Dangerous giant jellyfish spotted in Irish waters will be taken out by the tide next week
Published 20/07/2016 | 10:23
The numbers of dangerous Lion’s Mane jellyfish present in waters along Ireland’s east coast will reduce by next week, an Irish Water Safety spokesperson has said.
The dangerous creatures, which give a particularly nasty sting and can send swimmers into analphylatic shock, descended on the east’s seaside hotspots this week after they were brought in by the spring tide.
The giant jellyfish have been pictured in Templetown and Bettystown this week, and Irish Water Safety has urged swimmers to beware of the creatures until the tide takes the majority of them out to sea by next Tuesday.
John Leech of Irish Water Safety said: “The tide will slowly recede from today until next Tuesday when we will have neap tides. So we will still have strong rip currents until about Friday or Saturday.”
“The number of jellyfish in the water should ease off when the tide goes out again, there will be fewer of them,” he said.
Although the numbers of Lion’s Mane jellyfish in the water will reduce by Tuesday, the water safety expert said swimmers should still be prepared for a run-in with a hanger-on, as their stings are particularly painful and can be the cause for a trip to A&E.
"Everyone who is swimming this week in beaches along the East coast should be conscious of these Lion’s Mane jellyfish, which have been brought in with the spring tide in their numbers,” he said.
“They have the potential to cause an anaphylactic reaction in someone who is stung, if they should be allergic, but much like a bee sting, you don’t know until you’ve been stung.

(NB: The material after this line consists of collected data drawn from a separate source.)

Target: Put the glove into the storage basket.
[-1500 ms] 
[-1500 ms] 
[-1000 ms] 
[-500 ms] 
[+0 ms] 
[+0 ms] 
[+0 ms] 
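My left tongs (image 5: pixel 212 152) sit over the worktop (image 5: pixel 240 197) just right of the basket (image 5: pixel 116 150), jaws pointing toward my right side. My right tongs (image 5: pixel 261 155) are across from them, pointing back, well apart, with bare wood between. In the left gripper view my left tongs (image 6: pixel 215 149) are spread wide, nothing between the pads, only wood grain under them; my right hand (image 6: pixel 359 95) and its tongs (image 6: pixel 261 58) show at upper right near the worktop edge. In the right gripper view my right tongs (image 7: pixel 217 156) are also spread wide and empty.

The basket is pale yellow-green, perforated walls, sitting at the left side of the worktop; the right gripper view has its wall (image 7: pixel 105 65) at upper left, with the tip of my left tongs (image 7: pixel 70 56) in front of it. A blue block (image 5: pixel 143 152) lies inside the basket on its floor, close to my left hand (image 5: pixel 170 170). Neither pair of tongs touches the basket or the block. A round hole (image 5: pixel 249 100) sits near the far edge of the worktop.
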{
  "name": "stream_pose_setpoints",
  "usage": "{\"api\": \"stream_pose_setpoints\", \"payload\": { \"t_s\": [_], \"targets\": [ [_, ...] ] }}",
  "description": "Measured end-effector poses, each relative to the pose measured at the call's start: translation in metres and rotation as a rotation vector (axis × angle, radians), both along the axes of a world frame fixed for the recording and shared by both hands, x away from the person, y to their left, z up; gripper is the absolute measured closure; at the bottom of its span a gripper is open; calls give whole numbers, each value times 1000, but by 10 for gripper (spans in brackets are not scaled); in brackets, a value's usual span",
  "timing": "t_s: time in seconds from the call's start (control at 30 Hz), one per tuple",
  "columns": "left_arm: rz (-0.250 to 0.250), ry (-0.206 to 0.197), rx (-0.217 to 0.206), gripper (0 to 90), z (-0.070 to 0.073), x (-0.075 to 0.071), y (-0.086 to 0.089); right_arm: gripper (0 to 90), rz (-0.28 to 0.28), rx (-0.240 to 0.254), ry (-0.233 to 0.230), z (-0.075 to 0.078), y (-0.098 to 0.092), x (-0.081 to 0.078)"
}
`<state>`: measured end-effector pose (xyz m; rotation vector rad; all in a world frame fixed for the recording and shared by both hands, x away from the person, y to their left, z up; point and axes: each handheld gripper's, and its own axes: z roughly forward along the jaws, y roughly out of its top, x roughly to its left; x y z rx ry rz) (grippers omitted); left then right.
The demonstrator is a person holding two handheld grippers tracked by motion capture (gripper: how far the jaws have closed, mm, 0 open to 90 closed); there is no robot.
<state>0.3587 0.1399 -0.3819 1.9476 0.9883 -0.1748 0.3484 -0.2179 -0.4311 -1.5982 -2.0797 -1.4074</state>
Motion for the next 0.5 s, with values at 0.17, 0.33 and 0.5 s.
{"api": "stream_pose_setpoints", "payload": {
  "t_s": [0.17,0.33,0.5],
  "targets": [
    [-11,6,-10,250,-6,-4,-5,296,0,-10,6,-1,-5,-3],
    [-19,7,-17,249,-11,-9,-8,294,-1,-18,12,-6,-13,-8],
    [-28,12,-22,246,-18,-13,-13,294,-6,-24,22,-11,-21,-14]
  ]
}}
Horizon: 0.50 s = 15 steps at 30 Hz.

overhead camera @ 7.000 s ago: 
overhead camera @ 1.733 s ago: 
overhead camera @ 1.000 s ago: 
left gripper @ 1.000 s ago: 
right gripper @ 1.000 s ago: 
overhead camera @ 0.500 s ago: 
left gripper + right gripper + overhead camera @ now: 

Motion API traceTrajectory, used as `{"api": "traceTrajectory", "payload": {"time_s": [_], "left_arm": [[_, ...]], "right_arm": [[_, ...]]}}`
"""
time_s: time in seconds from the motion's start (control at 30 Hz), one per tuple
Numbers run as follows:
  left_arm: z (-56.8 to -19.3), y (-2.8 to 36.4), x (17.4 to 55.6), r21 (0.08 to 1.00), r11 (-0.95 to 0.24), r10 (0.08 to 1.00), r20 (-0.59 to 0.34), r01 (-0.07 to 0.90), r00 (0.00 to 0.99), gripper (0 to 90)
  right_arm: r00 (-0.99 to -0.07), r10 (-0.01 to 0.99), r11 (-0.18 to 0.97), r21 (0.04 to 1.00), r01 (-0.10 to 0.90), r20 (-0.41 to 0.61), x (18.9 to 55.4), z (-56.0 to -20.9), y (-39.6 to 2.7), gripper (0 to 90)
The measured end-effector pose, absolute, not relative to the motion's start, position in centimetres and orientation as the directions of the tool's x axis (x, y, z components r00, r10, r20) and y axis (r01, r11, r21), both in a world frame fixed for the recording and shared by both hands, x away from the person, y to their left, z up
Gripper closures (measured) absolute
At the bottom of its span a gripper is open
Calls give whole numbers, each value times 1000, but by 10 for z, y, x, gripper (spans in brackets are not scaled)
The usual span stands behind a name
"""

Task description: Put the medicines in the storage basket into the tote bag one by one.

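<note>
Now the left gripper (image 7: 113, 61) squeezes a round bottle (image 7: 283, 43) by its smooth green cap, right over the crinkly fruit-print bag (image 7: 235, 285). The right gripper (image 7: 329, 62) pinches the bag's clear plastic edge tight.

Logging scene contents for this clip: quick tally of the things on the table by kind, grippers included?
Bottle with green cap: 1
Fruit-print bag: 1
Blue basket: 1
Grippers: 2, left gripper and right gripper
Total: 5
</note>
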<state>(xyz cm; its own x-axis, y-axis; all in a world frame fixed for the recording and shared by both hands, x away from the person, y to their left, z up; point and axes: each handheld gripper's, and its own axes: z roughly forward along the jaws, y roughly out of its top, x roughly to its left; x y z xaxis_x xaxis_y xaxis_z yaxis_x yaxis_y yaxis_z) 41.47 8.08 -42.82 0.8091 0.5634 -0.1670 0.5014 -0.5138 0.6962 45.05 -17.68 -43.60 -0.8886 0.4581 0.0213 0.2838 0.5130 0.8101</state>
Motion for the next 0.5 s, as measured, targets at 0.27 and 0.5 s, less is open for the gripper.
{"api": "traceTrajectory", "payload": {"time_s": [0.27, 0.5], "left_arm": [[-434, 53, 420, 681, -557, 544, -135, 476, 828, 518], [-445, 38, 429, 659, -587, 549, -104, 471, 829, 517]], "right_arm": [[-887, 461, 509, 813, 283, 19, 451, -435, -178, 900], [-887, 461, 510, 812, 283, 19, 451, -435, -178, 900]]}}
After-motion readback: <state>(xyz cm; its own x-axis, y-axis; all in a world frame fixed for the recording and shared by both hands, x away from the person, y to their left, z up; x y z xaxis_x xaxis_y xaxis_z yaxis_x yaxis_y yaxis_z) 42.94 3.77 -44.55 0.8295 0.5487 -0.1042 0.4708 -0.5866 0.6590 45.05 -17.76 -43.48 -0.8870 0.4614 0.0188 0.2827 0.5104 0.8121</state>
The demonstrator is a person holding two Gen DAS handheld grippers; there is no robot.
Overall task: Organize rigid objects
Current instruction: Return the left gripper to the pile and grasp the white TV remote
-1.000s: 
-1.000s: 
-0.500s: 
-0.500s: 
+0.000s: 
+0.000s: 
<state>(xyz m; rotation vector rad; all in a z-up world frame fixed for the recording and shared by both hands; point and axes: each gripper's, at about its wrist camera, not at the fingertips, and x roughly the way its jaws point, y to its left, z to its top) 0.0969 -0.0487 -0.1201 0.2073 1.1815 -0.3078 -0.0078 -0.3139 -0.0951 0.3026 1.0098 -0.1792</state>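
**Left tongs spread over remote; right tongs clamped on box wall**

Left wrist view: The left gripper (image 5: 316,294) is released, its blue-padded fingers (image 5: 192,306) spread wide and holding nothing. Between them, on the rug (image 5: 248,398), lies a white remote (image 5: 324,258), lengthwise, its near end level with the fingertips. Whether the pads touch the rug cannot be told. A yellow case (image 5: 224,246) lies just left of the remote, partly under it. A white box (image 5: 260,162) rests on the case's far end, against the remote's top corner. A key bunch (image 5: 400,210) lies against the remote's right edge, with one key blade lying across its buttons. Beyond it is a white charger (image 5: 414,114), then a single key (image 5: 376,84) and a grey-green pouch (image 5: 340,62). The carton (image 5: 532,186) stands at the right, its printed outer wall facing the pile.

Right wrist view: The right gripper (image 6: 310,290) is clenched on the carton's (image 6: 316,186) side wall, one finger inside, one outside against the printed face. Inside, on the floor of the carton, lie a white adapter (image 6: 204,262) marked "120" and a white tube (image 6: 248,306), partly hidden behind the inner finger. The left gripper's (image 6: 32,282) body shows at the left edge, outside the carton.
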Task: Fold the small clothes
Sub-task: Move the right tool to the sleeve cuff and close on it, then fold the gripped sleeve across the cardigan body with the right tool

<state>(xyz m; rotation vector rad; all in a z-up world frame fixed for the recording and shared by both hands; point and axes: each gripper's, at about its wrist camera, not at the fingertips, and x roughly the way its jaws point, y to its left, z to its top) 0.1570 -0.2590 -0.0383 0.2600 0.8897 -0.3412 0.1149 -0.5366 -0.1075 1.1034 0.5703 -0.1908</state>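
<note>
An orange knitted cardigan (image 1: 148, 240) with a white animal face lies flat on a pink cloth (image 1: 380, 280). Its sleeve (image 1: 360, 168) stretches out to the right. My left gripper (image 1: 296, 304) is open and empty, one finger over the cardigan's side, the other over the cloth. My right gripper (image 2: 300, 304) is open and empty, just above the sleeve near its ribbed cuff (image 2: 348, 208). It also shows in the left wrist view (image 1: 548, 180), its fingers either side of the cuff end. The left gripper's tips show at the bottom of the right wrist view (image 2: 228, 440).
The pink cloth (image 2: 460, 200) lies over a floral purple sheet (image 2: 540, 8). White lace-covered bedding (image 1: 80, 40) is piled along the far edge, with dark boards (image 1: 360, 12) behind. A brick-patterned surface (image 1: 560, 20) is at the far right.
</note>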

“We have seen a number of people hospitalised from this jellyfish and its sting is quite painful and different to other jellyfish found in Irish waters.
“The sting from their tentacles may last for days after they have died,” he said.
The Lion’s Mane jellyfish can have a diameter of up to 2 metres and has more than 150 tentacles. The creatures range in colour from deep red to yellow.
Swimmers in Galway and Mayo need not think they are totally safe from a nasty sting from a Lion’s Mane either, as they have also been spotted on the West coast, albeit in much smaller numbers.
Meanwhile, the Irish Water Safety spokesperson also revealed that peeing on a jellyfish sting is an old wives’ tale and will not alleviate the pain.
“If you get stung, you need to wash it with salt water and remove the tentacles as soon as you can. Place a dry cold pack against it. As with anything, if the pain does not die down or the sting appears particularly bad, seek medical attention and go to A&E,” he said.